As widely reported this morning, Labour and the Greens have set out an agreed fiscal framework. Here’s the Labour press release:
Labour and Greens commit to rules for responsible financial management
Posted by Grant Robertson on March 24, 2017
The Labour Party and the Green Party have agreed to Budget Responsibility Rules, which will provide the foundation for sound fiscal management after the election.
“New Zealanders rightly demand of their government that they carefully and effectively manage public finances. We understand that and are committed to delivering this,” says Labour Finance Spokesperson Grant Robertson.
“These rules demonstrate how Labour and the Greens in Government will manage the economy prudently, effectively and sustainably.”
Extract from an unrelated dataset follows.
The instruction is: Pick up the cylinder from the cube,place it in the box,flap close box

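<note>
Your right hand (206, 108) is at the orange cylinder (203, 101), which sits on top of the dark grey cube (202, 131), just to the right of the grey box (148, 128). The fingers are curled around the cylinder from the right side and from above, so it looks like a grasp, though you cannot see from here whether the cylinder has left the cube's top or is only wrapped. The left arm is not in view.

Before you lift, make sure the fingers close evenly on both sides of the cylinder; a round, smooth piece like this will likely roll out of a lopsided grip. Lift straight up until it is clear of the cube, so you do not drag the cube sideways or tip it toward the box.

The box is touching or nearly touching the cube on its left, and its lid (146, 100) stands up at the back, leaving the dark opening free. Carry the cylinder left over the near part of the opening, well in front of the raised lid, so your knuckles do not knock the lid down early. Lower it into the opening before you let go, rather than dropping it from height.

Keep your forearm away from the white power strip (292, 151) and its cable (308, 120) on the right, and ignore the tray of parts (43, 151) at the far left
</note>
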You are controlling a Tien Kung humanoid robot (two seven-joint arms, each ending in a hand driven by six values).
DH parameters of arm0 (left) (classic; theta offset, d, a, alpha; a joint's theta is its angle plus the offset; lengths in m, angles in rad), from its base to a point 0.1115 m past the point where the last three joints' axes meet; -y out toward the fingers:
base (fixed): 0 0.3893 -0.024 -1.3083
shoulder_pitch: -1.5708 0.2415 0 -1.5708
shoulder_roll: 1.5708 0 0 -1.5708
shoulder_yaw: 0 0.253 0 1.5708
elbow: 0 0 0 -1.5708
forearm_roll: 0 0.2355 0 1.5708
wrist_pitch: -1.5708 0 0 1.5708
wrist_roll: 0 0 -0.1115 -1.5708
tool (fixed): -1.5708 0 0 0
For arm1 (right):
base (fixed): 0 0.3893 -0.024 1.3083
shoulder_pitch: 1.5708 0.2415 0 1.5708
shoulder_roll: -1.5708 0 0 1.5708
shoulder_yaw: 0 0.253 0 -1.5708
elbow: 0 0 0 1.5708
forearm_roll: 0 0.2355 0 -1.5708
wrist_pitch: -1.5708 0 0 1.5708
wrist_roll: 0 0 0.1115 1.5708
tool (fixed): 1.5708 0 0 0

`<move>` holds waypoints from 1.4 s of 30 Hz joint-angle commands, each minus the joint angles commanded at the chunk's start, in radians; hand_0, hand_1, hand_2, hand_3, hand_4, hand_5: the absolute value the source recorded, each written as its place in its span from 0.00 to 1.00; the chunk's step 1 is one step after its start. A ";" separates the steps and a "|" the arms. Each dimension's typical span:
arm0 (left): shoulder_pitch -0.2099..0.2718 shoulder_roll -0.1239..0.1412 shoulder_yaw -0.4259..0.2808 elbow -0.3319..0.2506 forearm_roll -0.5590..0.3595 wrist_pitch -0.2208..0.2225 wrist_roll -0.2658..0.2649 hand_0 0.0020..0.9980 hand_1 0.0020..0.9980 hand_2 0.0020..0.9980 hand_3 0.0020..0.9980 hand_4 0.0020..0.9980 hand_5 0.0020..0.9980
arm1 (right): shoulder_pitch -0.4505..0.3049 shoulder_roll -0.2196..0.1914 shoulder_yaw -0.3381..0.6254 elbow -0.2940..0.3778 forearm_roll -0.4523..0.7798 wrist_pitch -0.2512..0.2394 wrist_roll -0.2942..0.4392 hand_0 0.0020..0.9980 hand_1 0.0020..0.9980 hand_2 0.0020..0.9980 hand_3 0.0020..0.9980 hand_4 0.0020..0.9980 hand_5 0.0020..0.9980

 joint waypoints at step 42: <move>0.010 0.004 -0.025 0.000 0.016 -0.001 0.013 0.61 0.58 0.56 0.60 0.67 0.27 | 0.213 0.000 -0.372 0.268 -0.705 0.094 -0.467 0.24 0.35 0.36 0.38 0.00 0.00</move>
Under the Budget Responsibility Rules the Government will:
• Deliver a sustainable operating surplus across an economic cycle
• Reduce the level of Net Core Crown Debt to 20 per cent of GDP within five years of taking office
• Prioritise investments to address the long-term financial and sustainability challenges facing New Zealand
• Maintain its expenditure to within the recent historical range of spending to GDP ratio
• Ensure a progressive taxation system that is fair, balanced, and promotes the long-term sustainability and productivity of the economy.
The Government will establish an independent body to make sure the rules are being adhered to.
“These rules are a clear and direct statement to New Zealanders that we will manage the economy carefully and be held to account. We will provide the Government that New Zealanders have been looking for: Responsible management of the economy and prepared to tackle the housing crisis and the growing problems in health and education,” says Mr Robertson.
Green Co-leader James Shaw says, “Sustainability is a stool with three legs – environmental, social and economic. Take one leg away and the stool falls over.
“In government, we’ll be a steady pair of hands. These are economic principles but we’ll measure our success by how many children we lift out of poverty, how many rivers we make clean enough to swim in, and how much progress we make towards a low carbon economy.
“The Greens and Labour are very much on the same page about this. This is what a stable, responsible, alternative government looks like,” says Mr Shaw.
Update: Liam Dann has a “big read” piece about the framework (it’s stupidly titled, but that might not be his fault).
I get pretty annoyed by the idea that fiscal responsibility is a centre right [thing].